These had been established by a more or less case-to-case basis over the years and a particularly instructive example is the well-documented debate over "white slavery" films in the 1910s. Essentially just films about prostitution rackets, the first "white slavery" films had been made in Denmark 1907-1910 and are often regarded as locus classicus of the exploitation film. They were unquestionably intended to exploit the subject for all it was worth and create a lucrative niche for the small Danish industry.
The US typically took the whole subject more seriously. It led to legislation (the Mann Act for 1910) and the films made there (in 1913) were less obviously exploitative.
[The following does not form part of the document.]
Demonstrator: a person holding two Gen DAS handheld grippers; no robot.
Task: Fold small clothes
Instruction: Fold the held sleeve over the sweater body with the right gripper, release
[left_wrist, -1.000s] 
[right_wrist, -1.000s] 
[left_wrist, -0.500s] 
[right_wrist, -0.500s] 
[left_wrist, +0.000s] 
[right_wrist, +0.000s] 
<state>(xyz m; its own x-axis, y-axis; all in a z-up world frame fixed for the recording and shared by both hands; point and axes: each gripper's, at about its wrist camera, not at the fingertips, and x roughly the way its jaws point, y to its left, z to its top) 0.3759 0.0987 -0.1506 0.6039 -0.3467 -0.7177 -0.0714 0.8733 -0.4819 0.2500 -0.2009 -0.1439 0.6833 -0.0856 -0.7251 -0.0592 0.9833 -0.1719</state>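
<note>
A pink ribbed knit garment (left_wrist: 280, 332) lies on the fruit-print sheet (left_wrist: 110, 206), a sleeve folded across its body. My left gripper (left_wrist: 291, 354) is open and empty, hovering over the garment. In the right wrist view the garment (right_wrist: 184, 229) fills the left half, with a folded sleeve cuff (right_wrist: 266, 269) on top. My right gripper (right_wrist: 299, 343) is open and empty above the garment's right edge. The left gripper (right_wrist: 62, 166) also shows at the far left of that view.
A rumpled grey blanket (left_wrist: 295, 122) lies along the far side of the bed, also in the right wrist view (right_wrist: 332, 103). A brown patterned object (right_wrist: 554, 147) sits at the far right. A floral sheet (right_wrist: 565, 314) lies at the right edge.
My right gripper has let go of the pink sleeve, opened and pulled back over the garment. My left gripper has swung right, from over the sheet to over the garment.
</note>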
George Sloane Tucker's Traffic in Souls was sensationalised fiction much on the model of the Danish films but The Inside of the Slave Traffic produced by Samuel H. London was a more serious piece of work, more documentary in style and based on some solid research. It showed for instance the social problems particularly ill-paid employment) that led women into prostitution and castigated the role of police corruption.
Tucker's film was PASSED by the censors, enjoyed a very fair success in the cinemas and was even subsequently turned into a novel. London's film was convicted for "tendency to corrupt morals". The censors even urged London to make his film "more of a drama".
The case went to the heart of the US film industry. Tucker's film that was the first major success for Carl Laemmle newly-incorporated Universal. And the moral was clear. Drama and fiction were acceptable (even where they departed from or deformed the truth); truth was not.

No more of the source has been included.